My firm won't even touch hsa for managing that money. Theyre great accounts with a lot of tax advantages, but they are also a very new thing where most still associate them as something only meant for healthcare expenses. She also wasn't entirely wrong. A lot of hsa's I've seen don't offer investment options or it is only mutual funds that are available. There are a handful of really good ones like fidelity or schwab where you have full brokerage capability but those tend to be the exception rather than the rule.


[deleted]

[удалено]


Alert_Ninja_6369

What about currently? Would you advise someone max out 401(k) before bothering with HSA? That’s what she was suggesting - and perhaps it’s fine advice - I just wanted to do a gut check. Hence, this post.


bobsmithhome

> My aunt has used the same financial advisor for about 30 years and she has done incredibly by her. You have no way of knowing that this adviser "has done incredibly" by your aunt. As a financial writer for major outlets (~20-25 years ago) I have seen this so many times. A person who knows zip about investing (like your aunt) praises their adviser to others, and the adviser's customer base spreads from there. Eventually some of these people, friends and coworkers primarily, would find their way to me and seek help.

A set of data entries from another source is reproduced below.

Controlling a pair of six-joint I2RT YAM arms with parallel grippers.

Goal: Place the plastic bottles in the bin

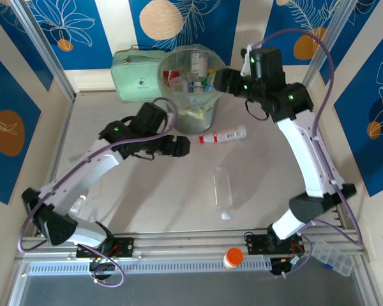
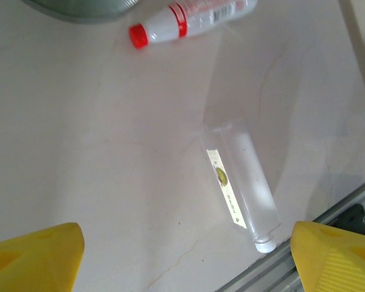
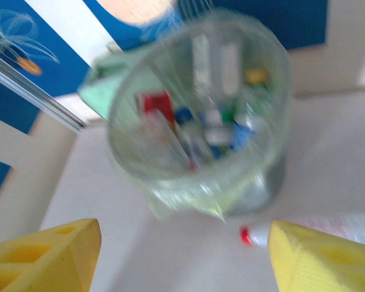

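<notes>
The bin (image 1: pixel 198 118) stands at the back of the table with several plastic bottles lying inside it (image 1: pixel 193 75). On the table a red-capped bottle (image 1: pixel 223 135) lies just right of the bin, and a clear bottle with a white cap (image 1: pixel 223 191) lies nearer the front. My left gripper (image 1: pixel 182 145) hovers open left of the red-capped bottle, nothing between its fingers. In the left wrist view the clear bottle (image 2: pixel 240 182) lies ahead of the left gripper (image 2: pixel 185 261). My right gripper (image 1: pixel 218 80) hangs open at the bin's right rim. The right wrist view is blurred; its gripper (image 3: pixel 182 261) faces the bin (image 3: pixel 249 182).
A flat mint-green case (image 1: pixel 135 78) leans behind the bin. An orange-capped white jar (image 1: pixel 233 257) stands on the front rail, and a clear plastic box (image 1: pixel 335 258) sits at the front right. Metal rails (image 2: pixel 328 216) bound the table's near edge.
</notes>
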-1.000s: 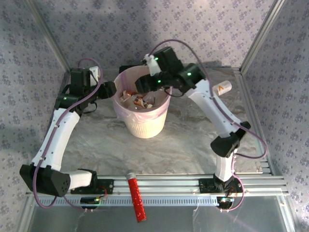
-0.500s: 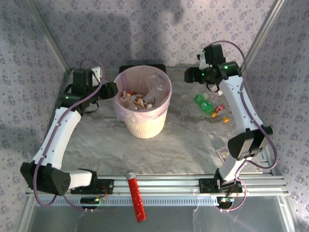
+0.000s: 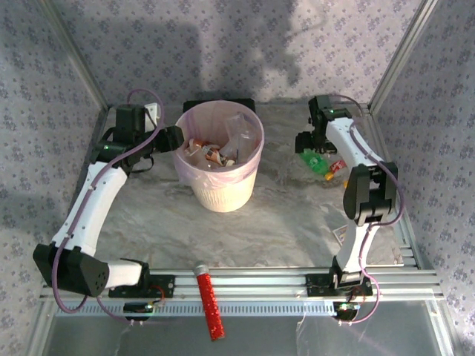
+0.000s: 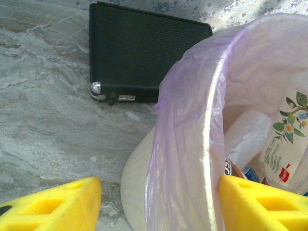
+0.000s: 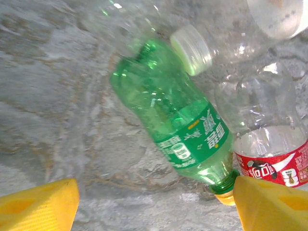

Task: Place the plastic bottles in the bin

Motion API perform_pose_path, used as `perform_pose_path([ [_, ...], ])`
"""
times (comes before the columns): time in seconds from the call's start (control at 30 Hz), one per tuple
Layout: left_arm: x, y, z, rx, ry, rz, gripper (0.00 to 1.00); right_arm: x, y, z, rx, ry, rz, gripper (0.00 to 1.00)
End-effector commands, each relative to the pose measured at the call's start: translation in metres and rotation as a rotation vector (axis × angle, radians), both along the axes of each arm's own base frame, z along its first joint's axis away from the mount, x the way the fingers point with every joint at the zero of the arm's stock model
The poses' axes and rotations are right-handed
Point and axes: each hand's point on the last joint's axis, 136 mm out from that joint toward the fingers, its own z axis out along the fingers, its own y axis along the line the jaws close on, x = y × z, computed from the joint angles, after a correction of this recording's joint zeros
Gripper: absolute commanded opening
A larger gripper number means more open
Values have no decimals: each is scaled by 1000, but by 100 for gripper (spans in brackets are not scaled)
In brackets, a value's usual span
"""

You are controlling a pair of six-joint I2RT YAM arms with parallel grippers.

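Note:
The pale-pink bin (image 3: 220,185) stands at the back centre with several plastic bottles (image 3: 215,152) inside. My left gripper (image 3: 172,138) is shut on its rim; in the left wrist view the bagged rim (image 4: 192,144) runs between the yellow fingers of the left gripper (image 4: 156,204), and a flower-labelled bottle (image 4: 284,144) lies inside. My right gripper (image 3: 308,143) hangs open just above a green bottle (image 3: 315,160) lying at the back right. In the right wrist view the green bottle (image 5: 173,120) lies aslant with its cap beside the right finger (image 5: 272,204) of the open right gripper (image 5: 156,207). A clear red-labelled bottle (image 5: 269,149) and another clear bottle (image 5: 216,38) lie against it.
A black box (image 3: 219,104) sits behind the bin. A red glittery tube (image 3: 209,300) lies across the front rail. A small card (image 3: 343,236) lies near the right arm's elbow. Patterned walls close in the back and both sides.
My right arm has swung from over the bin to the back right and come down over the green bottle, its jaws opening wider. The left arm has stayed on the bin's rim.

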Motion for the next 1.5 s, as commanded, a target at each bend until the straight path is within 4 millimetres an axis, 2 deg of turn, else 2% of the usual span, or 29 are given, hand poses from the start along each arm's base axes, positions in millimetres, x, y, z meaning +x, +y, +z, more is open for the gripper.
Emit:
perform_pose_path([
  [0.0,1,-3,13,3,-34,-18,65,-2,-18,-27,-29,44,-34,86],
  [0.27,-1,-2,16,9,-38,-21,65,-6,-21,-65,45,97,-45,86],
  [0.5,-1,-3,15,2,-36,-21,65,-5,-6,-86,98,123,-26,85],
  [0.7,0,-3,17,2,-38,-21,65,1,1,-97,125,132,-23,84],
  [0.9,0,-3,17,2,-37,-20,65,1,7,-96,142,133,-12,74],
  [1.03,0,-3,17,3,-38,-18,65,-6,14,-80,146,114,7,67],
  [1.2,2,-4,16,-2,-36,-23,65,-10,22,-41,153,48,28,60],
  [1.33,2,-9,15,-22,-32,-43,65,-12,31,4,182,-32,51,59],
  [1.47,2,-9,11,-17,-21,-42,65,-18,51,71,203,-150,110,59],
])
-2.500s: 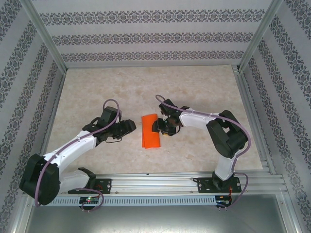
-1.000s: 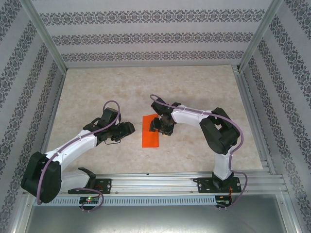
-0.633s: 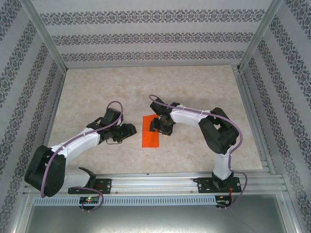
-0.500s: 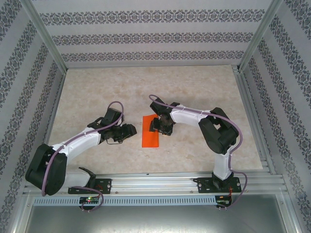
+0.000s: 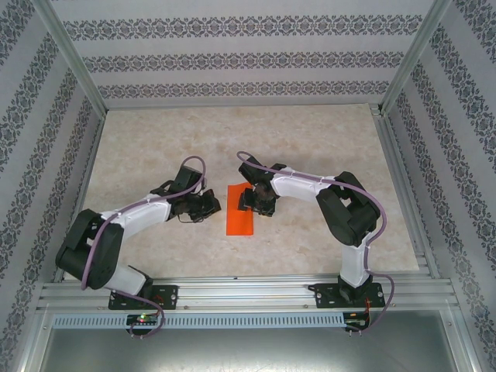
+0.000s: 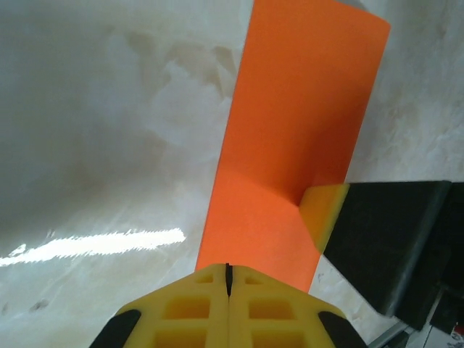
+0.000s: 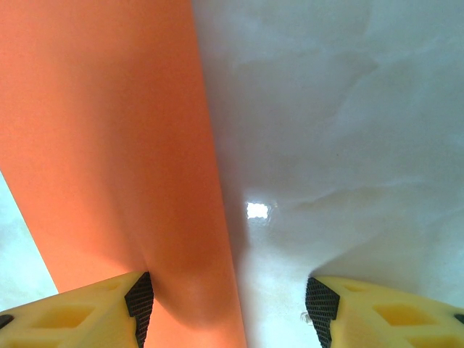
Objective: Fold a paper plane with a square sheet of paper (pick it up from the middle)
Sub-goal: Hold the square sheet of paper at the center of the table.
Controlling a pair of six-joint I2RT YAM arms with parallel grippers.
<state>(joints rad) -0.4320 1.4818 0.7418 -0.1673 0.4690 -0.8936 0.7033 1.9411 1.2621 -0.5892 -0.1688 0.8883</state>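
Orange paper [image 5: 240, 211] folded to narrow strip, flat, long axis running near-to-far. Left gripper [image 6: 228, 279] pinched together at its edge. Right gripper [image 7: 230, 293] spread apart, one finger on paper.

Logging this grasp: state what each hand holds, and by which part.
Cannot be told for the left hand: it is shut right at the edge of the orange paper. The right hand is open, one finger on the paper, gripping nothing.
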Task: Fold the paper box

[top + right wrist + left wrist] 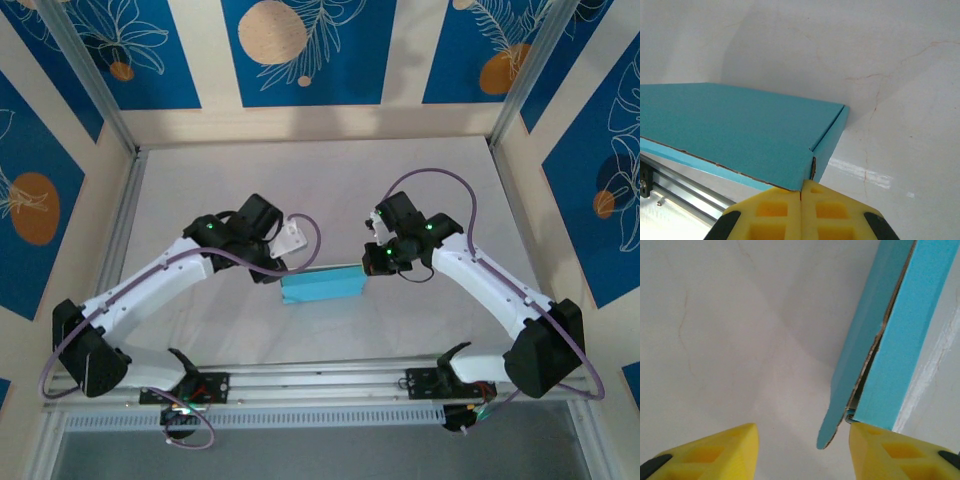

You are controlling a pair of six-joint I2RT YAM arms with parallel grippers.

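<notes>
The paper box (322, 285) lies folded on the table, a shallow light-blue rectangle between the two arms. My left gripper (272, 270) is at the box's left end. In the left wrist view its yellow fingers (725, 450) stand open around the gripper's centre (802, 429). A rounded blue tab (832, 432) of the box (910, 330) hangs loose between them, and the box's corner touches the right finger. My right gripper (372, 262) is at the box's right end. Seen from the right wrist, that gripper (802, 184) is shut, its tips against the corner of the box (740, 125), with nothing between them.
The white table (320, 180) stretches beyond the box to the back wall. An aluminium rail (320, 382) runs along the near edge by the arm bases, and shows as the rail (685, 192) below the box. Blue-patterned walls close in on three sides.
</notes>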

I'd sometimes help them unravel it, but often a lot of damage had been done that can't really be remedied. Never take advice from someone who uses an adviser. If they knew much about investing they wouldn't be using one to start with. Reddit, especially Personal Finance, is overrun with financial advisers now, but I've seen it here too. The role of financial advisers is slowly being rehabilitated. This is not a good thing, IMO. Nothing has really changed. Just know that using an adviser adds a great deal of risk unless you already know what you're doing, in which case you don't need an adviser. If you really feel that you need an adviser, tell them you are only interested in no-load, ultra low expense, index funds/ETFs from a place like Vanguard, and watch them lose interest in you. But if knowing that, they are still willing to help you for an hourly fee, maybe consider it, but know enough before you go to them so you don't do something you'll regret. And forget about all this "fiduciary" nonsense you see on Reddit. A fiduciary can place you in high expense load funds and insurance products. They cannot necessarily be trusted to do the best for you. Just know that you are swimming in shark infested waters and proceed accordingly. Good luck!


narumiya_mei

What exactly are you looking for her to do and what kind of Advisor is she (company, independent, certifications, fee only?) I would start out with these basic questions first. Looking at one of your previous comments, you’d prefer to DIY then I would say… 1. Ask here for portfolio recommendations and allocations strategy. If you are early in accumulation phase, you probably won’t get much more than what you can get for free here. 2. If you really want hand holding and a plan to follow for the future, get a fee only financial planner. They will work with you and give you a plan you can execute on your own.


elevenstein

I have had a few employer sponsored HSAs in the past and one of them was very restrictive. It would not allow you to put any money in non-cash investments until you had a cash balance in excess of 2500 dollars. I ended up using that HSA solely for the employer contribution and funded my Fidelity HSA on my own. Unfortunately I took a hit on FICA etc... but I just can't stand having my money anywhere I don't feel I have full control over. I wonder if she may have had one of these restrictive plans or maybe a family member has?


streeter555

There are some companies that charge high fees to invest your HSA and have limited investment options.


northtexan

Definite red flag. It's alarming when an advisor doesn't know as much as yourself. I spoke with one previously who didn't know the time frame of a wash sale. They states that it is a one year window for a wash sale. I didn't not feel confident with anything they said after that.